Monday, August 22, 2011

Kamikaze - Japanese Special Attack Weapons 1944-45

By the autumn of 1944, Japan was facing the defeat of its armed forces, and a likely American invasion of the Home Islands in 1945. In desperation, they turned to suicide weapons, the legendary kamikaze. Although kamikaze aircraft are the best known of these weapons, there was a variety of special attack naval options, including human torpedoes, crash boats, and frogmen. The army also had its own last-ditch weapons, such as antitank lunge mines. A postwar American study of Japanese air power concluded that "the single most effective air weapon developed by the Japanese was the suicide plane." In contrast, the naval kamikaze weapons were more a dangerous nuisance than a serious threat to the US fleet.
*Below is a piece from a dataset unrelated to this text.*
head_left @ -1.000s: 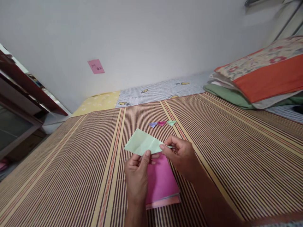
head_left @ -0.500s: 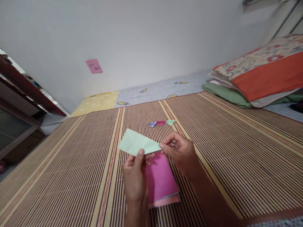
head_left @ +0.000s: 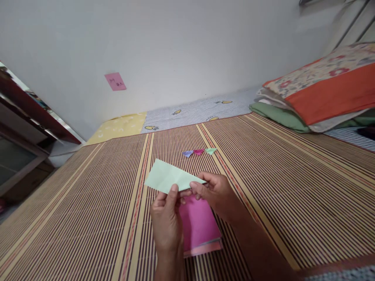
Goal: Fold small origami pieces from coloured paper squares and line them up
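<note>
Between both hands is a pale green sheet of paper [head_left: 166,174], folded, with a pointed right end. My left hand [head_left: 167,212] pinches its lower edge, thumb on top and fingers beneath. The right end is gripped by my right hand [head_left: 212,191], its thumb lying along the lower edge near the tip. Below the hands lies a stack of coloured paper [head_left: 200,226], magenta on top, partly covered by the left hand and wrist. Beyond the green paper, three small folded paper pieces sit in a row: blue-violet [head_left: 188,154], magenta [head_left: 199,152] and light green [head_left: 210,151].
A striped bamboo mat [head_left: 102,203] covers the surface. Folded bedding [head_left: 328,89] is piled at the right. Along the wall run a checked cloth [head_left: 190,113] and a yellow cloth [head_left: 120,127]. A pink note [head_left: 115,81] with writing is stuck on the wall.
My right thumb has slid left from the paper's tip along its lower edge, and the right hand has lowered slightly. My left hand keeps its pinch, nearly still.
</note>
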A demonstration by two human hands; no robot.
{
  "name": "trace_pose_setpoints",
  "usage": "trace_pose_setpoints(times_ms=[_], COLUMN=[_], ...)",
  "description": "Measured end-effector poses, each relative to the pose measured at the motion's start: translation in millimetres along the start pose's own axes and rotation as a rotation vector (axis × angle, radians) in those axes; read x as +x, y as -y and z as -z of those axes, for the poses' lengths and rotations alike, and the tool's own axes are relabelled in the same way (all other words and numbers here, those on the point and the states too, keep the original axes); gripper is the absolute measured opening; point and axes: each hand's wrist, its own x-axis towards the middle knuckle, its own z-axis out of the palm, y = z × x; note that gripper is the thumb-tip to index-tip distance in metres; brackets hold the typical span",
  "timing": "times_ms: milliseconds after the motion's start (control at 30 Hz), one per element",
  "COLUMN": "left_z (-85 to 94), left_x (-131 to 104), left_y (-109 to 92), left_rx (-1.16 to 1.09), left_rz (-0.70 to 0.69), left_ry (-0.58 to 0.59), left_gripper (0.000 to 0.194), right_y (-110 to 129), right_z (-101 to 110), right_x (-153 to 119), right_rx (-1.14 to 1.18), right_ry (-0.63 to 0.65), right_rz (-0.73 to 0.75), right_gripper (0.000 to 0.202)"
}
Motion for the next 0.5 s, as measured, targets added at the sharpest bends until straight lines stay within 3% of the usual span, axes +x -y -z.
trace_pose_setpoints(times_ms=[200, 500], left_z=[-0.8, 12.5], left_x=[0, 4], left_y=[1, 5], left_rx=[0.017, 0.267], left_rz=[-0.015, -0.120], left_ry=[0.007, -0.002], left_gripper=[0.030, 0.026], right_y=[1, 0], right_z=[-1, 24], right_x=[-1, 3], right_rx=[-0.082, -0.137], right_ry=[-0.022, -0.061], right_rz=[0.063, 0.061], right_gripper=[0.024, 0.021])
The special focus of this book is on the weapons designed in 1944-45 specifically for the special attack missions. By the spring of 1944, the Imperial Japanese armed forces were on a precipitous slide to defeat. Any technological and tactical superiority enjoyed by the Imperial Japanese Navy (IJN) and Army (IJA) in 1941 had been eroded away by more than two years of war. This weakening was especially evident in the balance of air and naval power. In the hope of regaining a measure of tactical parity, a number of junior IJN and IJA officers in 1943 proposed a variety of suicide weapons, including crash boats, human torpedoes, and human-guided rocket bombs.